'Blank plate'.
Periodista i crítica de televisió
2 min

Blank plate, the documentary that aired on Nights without fiction On Tuesday night on TV3, the show showcased the work and obsession that goes into haute cuisine through the Disfrutar restaurant. This isn't new on television. Starting with the media star Ferran Adrià and continuing with all the chefs. crashed that has taken place in Catalonia, we viewers are quite experienced in the dynamics of this ultra-demanding nature of the most prestigious and elaborate cuisine. Ferran Adrià, as the forger of a certain DNA, served as a narrative endorsement to accredit the legacy left behind by his three disciples and protagonists. Mateu Casañas, Oriol Castro, and Eduard Xatruch generously expose themselves in front of the cameras, to the point of including a domestic fatality in the restaurant. We viewers witness a sewage system breakdown that causes a backup in one of the toilets, forcing the staff to reorganize to fix it. This debacle, uncomfortable and unsightly in a luxury restaurant, breaks with this epic narrative about gastronomic perfection.

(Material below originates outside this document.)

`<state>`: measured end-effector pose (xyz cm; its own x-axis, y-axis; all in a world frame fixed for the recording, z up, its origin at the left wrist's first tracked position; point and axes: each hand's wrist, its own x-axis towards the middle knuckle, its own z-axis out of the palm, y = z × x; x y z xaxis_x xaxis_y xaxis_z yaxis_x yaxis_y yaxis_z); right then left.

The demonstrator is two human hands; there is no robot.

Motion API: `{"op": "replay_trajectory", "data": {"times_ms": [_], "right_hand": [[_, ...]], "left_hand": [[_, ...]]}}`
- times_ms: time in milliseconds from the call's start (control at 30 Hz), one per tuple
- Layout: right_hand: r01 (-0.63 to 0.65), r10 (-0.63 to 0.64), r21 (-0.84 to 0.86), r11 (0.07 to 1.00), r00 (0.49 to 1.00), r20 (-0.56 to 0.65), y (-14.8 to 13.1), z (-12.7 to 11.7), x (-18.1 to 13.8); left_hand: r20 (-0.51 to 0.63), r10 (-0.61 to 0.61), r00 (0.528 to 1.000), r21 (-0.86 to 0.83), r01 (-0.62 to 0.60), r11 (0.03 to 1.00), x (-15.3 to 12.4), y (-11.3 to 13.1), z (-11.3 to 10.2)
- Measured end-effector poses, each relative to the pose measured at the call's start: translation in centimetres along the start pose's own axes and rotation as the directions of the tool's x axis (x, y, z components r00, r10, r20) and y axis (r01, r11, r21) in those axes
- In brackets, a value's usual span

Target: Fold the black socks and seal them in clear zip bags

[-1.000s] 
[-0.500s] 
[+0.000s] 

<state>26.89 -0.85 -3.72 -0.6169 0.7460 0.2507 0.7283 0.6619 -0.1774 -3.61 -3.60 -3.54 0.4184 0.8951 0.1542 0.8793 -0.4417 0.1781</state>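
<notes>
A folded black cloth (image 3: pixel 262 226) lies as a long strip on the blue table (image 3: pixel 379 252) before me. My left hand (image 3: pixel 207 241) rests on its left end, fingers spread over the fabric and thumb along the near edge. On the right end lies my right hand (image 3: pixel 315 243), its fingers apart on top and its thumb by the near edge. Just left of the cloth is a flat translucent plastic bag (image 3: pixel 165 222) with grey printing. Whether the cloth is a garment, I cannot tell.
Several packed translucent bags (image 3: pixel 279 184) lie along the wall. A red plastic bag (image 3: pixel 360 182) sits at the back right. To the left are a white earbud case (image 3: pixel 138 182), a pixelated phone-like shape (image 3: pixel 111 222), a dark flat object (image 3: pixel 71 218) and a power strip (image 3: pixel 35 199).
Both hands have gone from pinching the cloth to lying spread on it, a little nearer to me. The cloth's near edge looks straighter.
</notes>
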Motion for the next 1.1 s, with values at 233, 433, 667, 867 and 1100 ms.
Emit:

Blank plate It is of indisputable visual quality. It is contagious with the exquisiteness and aesthetics of Enjoyment. The plans of some of the gastronomic proposals acquire a symbolic value: textures that disintegrate if the protagonists speak of low hours, golden tones to illustrate splendor and sophistication, steam to represent pressure or the fierce expression of a brilliant monkfish to explain the brilliant monkfish. The road to Las Vegas to compete to become the best restaurant in the world is the perfect plot to evaluate all the other aspects that entail Enjoyment and the tyranny of excellence.

But Blank plate It also explains other aspects in a much more subtle way. On the one hand, it reveals that, beyond the DNA of contemporary haute cuisine, there is also an undeniable Y chromosome. Not only through the voices that appear in the documentary, where the female gastronomic experts interviewed counterbalance a narrative that is almost masculine. And it is demonstrated above all in the archive photographs: the images of the birthplace of El Bulli, where all the snapshots had exclusively male members. Where the group supporting the protagonists at Jaleo in Las Vegas are men. When they take the photograph together, the documentary shows the reverse shot. They are the ones taking the photo, the men are the ones appearing. In the portrait before the 50 Best competition, only the expert Cristina Jolonch breaks the male uniformity of the group.

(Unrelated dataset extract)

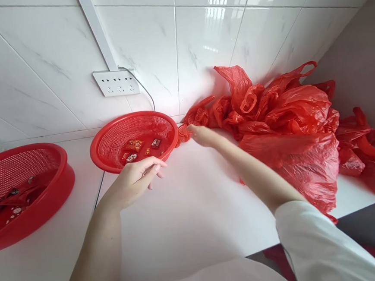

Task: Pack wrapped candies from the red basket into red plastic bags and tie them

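My right hand [202, 135] reaches out to the wall side of the white table, its fingers closed on a small crumpled red plastic bag [183, 134]. That bag lies beside the rim of a red perforated plastic basket [103, 162]. Inside the basket are several small wrapped snack packets [135, 145]. Over the near edge of this basket hovers my left hand [139, 182], fingers loosely bent and apart, with nothing in it. A large heap of red plastic bags [291, 145] rises to the right of my right hand.
A second red basket [54, 203] at the left holds a few dark and red packets. More red bags [370, 156] lie at the far right. On the tiled wall [153, 39] is a power socket strip [116, 83] with a cable running down behind the basket.
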Demonstrator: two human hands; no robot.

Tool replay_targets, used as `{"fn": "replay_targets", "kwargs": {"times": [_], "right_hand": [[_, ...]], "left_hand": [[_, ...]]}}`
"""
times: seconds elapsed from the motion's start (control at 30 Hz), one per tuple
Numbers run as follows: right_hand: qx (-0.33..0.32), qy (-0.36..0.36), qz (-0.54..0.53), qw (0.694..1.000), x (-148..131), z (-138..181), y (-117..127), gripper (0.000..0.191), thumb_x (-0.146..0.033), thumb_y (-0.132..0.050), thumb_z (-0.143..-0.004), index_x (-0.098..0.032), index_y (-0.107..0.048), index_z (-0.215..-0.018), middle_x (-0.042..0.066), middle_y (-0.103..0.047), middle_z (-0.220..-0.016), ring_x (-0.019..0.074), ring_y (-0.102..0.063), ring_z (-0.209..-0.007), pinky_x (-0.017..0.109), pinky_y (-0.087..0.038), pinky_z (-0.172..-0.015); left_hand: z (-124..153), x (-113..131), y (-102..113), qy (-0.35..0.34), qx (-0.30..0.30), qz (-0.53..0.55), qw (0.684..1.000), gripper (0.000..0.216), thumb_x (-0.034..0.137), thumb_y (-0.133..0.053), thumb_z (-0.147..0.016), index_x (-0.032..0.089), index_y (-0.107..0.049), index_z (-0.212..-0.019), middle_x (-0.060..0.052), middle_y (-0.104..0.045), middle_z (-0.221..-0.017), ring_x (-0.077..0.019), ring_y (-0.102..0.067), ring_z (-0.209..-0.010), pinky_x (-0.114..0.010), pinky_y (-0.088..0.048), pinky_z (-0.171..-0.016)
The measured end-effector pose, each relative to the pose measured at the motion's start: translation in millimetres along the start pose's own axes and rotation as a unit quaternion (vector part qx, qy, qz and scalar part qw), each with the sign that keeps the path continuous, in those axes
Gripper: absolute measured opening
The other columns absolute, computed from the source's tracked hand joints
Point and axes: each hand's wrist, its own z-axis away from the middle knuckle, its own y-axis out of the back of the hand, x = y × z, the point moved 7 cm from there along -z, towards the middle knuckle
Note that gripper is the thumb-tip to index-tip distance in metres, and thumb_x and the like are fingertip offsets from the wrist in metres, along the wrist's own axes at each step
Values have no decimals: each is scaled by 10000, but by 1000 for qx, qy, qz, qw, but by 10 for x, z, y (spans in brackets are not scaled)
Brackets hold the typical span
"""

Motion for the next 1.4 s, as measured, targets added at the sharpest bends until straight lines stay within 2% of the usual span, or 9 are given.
{"fn": "replay_targets", "kwargs": {"times": [0.2, 0.47, 0.63, 0.73, 0.9, 1.07, 1.17, 1.27, 1.4], "right_hand": [[-29, -66, -71, 995, -212, -227, -718, 613, -236, -554, -860, -89, -360, -1423, 222, -531, -1349, 337, -467, -1276, 481, -387, -1008], [-132, -5, -235, 963, -177, 324, -234, 245, -329, -479, -917, -161, -648, -975, 59, -698, -844, 174, -663, -726, 265, -520, -664], [-138, 100, -580, 797, -525, 815, 219, 335, -471, -542, -910, -151, -607, -980, -16, -621, -570, 102, -517, -377, 200, -390, -364], [-155, 98, -632, 753, -677, 954, 226, 346, -475, -580, -895, -136, -644, -870, -33, -567, -468, 78, -432, -302, 184, -305, -304], [-129, 43, -706, 695, -686, 857, 85, 378, -511, -633, -844, -141, -686, -791, 40, -689, -695, 120, -629, -582, 215, -502, -542], [-37, 10, -782, 623, -561, 714, 108, 390, -573, -538, -853, -244, -640, -1036, 40, -689, -969, 194, -650, -904, 300, -535, -736], [18, 4, -781, 625, -473, 754, 147, 432, -623, -401, -897, -245, -609, -868, 31, -629, -778, 179, -616, -757, 280, -494, -620], [54, 29, -746, 663, -381, 888, 228, 635, -773, -272, -849, -228, -397, -548, -20, -330, -461, 130, -389, -438, 268, -360, -455], [-137, 125, -529, 828, -591, 1101, 204, 602, -737, -383, -840, -217, -392, -536, -43, -280, -445, 106, -300, -422, 266, -293, -439]], "left_hand": [[78, 37, 14, 0, -14, 9, 1000, 315, 511, -412, -946, 313, -637, -1042, 36, -704, -930, -113, -592, -651, -238, -482, -638], [-68, -29, 50, -1, 42, 17, 999, 314, 522, -476, -911, 311, -658, -1057, 5, -682, -1108, -206, -632, -1005, -334, -513, -871], [-160, 82, -100, -79, 65, 149, 983, 683, 456, -676, -806, 296, -398, -1409, -75, -447, -1465, -268, -458, -1315, -409, -462, -1022], [-189, 184, -265, -129, 5, 250, 960, 616, 407, -702, -795, 243, -468, -1341, -103, -502, -1412, -282, -465, -1311, -426, -438, -1050], [-201, 25, -323, -64, 32, 369, 927, 329, 458, -609, -834, 190, -631, -1025, -95, -688, -1058, -278, -642, -1021, -421, -535, -866], [-126, -135, -106, -67, 158, 463, 869, 530, 611, -379, -843, 240, -592, -1156, -97, -683, -1068, -298, -633, -1038, -435, -553, -753], [-93, -229, -47, -20, 159, 454, 877, 736, 718, -128, -852, 229, -634, -1067, -112, -690, -869, -275, -663, -869, -434, -544, -666], [-76, -305, -122, 59, 28, 357, 932, 736, 757, -169, -818, 210, -645, -689, -99, -598, -567, -234, -612, -585, -376, -486, -510], [10, -269, -316, 69, -192, 142, 969, 511, 592, -431, -838, 210, -638, -569, -78, -678, -686, -211, -620, -614, -329, -467, -542]]}}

Haute cuisine, predominantly male-dominated, has for decades successfully constructed this discourse of epic, extreme effort, maximum pressure, and unlimited severity as a guarantee of success that legitimizes the secondary role of family and caregiving, relegated to roles of manure. Creation is understood as a sacred value above all else, relying on the friendly resignation of the rest of the group. Blank plate, like any magical proposal that you are served at Disfrutar, is not just about cooking.